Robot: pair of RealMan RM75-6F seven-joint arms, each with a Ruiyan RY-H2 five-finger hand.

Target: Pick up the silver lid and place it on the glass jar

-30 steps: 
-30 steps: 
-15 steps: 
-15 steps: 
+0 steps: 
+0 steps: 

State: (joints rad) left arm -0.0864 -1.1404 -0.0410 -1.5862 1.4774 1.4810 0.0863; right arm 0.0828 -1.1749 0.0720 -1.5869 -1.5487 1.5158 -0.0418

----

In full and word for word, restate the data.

Robot: pair of RealMan RM75-6F seven-joint arms, each with a Ruiyan RY-H2 five-finger hand.

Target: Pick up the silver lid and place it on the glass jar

-30 steps: 
-30 steps: 
-15 steps: 
-15 steps: 
+0 steps: 
+0 steps: 

State: (joints rad) left arm -0.0864 -1.1404 -0.0410 -1.5862 1.4774 1.4810 0.0863; right arm 0.0828 -1.1749 0.0720 -1.5869 -1.5487 1.5158 -0.0418

The exercise requires no additional answer.